> Exercise brief: Tally the lines of the data below that contain the string "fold". Give the tally and nothing else.
#####
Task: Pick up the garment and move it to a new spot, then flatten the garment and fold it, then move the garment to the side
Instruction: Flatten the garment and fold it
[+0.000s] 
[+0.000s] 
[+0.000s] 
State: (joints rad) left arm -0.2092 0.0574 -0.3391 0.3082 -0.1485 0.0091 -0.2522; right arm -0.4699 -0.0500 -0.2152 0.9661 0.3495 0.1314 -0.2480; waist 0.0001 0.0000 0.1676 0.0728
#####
> Answer to the problem: 2